Conscious experience, the evidence tells us, is shaped, formed and generated by brain activity, and does not occur though the activity of any other structure. If conscious experience is a property of neural activity, it is a specific property of neural activity, as such it does not have the same attributes and features of other properties, the intricate geometric shapes of snowflakes, or whatever, but it is still a property of certain forms of neural activity.
Conscious experience is probably a unique property, perhaps Earth being the only place in the Galaxy, or even the Universe, where it has evolved from biological processes.
Imagine 6 wedges cut from an orange. When you put the wedges together, a spherical property emerges. To analogize this to the brain, imagine 6 wedges of an orange again, when the wedges are put together, a spherical property emerges, but an apple emerges too.

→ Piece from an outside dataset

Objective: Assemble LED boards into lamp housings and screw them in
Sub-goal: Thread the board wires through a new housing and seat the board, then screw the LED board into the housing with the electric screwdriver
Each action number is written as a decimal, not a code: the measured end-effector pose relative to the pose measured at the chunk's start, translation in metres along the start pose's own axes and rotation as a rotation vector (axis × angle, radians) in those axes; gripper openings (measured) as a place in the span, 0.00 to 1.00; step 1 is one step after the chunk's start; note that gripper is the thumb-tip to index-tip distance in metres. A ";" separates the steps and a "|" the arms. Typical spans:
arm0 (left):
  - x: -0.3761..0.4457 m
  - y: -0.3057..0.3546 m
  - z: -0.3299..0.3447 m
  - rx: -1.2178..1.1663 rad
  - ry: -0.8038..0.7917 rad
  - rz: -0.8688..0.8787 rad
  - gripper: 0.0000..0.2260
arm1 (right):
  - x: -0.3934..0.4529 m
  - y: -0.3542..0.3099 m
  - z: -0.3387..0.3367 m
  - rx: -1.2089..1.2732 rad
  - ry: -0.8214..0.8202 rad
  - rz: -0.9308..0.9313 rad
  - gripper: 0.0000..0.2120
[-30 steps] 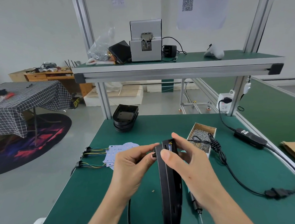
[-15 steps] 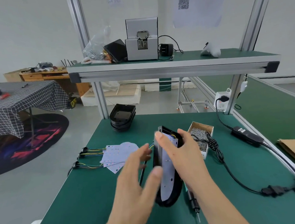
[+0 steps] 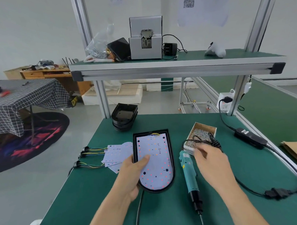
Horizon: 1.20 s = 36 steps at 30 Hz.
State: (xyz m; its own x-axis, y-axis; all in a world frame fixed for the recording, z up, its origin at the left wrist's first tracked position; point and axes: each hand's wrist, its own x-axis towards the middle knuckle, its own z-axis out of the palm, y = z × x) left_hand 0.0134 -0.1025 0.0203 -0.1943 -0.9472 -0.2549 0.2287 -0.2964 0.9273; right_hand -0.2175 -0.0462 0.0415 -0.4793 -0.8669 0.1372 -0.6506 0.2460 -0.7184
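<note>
Two hands work over the green bench (image 3: 165,213). The left hand (image 3: 132,174) grips the left edge of the black lamp housing (image 3: 171,162), thumb pressed on the LED board (image 3: 154,160) lying inside it. At three o'clock of the housing lies the teal electric screwdriver (image 3: 189,173). The right hand (image 3: 210,159) hovers beyond it, fingers loose, holding nothing, with the screw box (image 3: 202,135) at its twelve o'clock.

A: Specify what is worn on the arms.
B: Nothing visible. Both forearms are bare from the lower frame edge to the wrist; no sleeve shows.
A: And the hands?
B: Left hand (image 3: 132,176) and right hand (image 3: 210,160) are bare: no gloves, rings, watch or strap visible.
</note>
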 end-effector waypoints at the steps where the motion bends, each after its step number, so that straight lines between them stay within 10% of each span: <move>1: 0.004 -0.005 -0.001 0.010 0.008 -0.014 0.08 | -0.002 0.015 0.001 -0.160 -0.038 0.047 0.11; 5: 0.017 -0.029 0.001 0.097 0.074 -0.082 0.08 | -0.013 0.040 0.020 -0.335 -0.278 0.174 0.25; 13: 0.035 -0.038 0.018 0.488 0.199 0.005 0.12 | -0.003 0.030 0.046 -0.448 -0.302 0.142 0.20; 17: 0.033 -0.033 0.028 0.797 0.267 0.158 0.05 | 0.001 0.048 0.029 0.043 -0.292 0.241 0.11; 21: 0.032 -0.030 0.027 1.016 0.316 0.257 0.28 | -0.002 0.073 0.011 0.553 -0.374 0.279 0.04; 25: 0.027 -0.015 0.040 1.036 0.380 0.607 0.14 | -0.001 0.079 0.004 1.075 -0.320 0.209 0.20; 36: 0.095 -0.011 0.160 1.289 -0.315 0.642 0.05 | 0.035 0.079 0.009 1.774 0.041 0.271 0.11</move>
State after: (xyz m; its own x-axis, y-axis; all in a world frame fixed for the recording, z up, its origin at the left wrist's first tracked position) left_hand -0.1600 -0.1693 0.0301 -0.6236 -0.7564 0.1972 -0.6014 0.6254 0.4972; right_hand -0.2807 -0.0613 -0.0164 -0.4852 -0.8685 -0.1015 0.7714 -0.3705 -0.5173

That doesn't follow. The brain is an extremely complex information processor that has somehow, through millions of years, evolved the ability to form mental representations, constantly updated imagery of the environment along with the associated thoughts and feelings, motor response, etc.
Just because we (the brain itself) does not know how it is done, that this is an unrelated thing that somehow, unexpectedly, appears. It is quite mind boggling, but not because of the reason you gave.
This is exactly similar to the brain. Cells/tissues form the structure and functional properties (analogous to the spherical orange), but then something else above and beyond the usual structural properties emerges, the consciousness. Where did the consciousness/apple come from!?
That statement vastly underestimates the complexity and information processing power of a brain.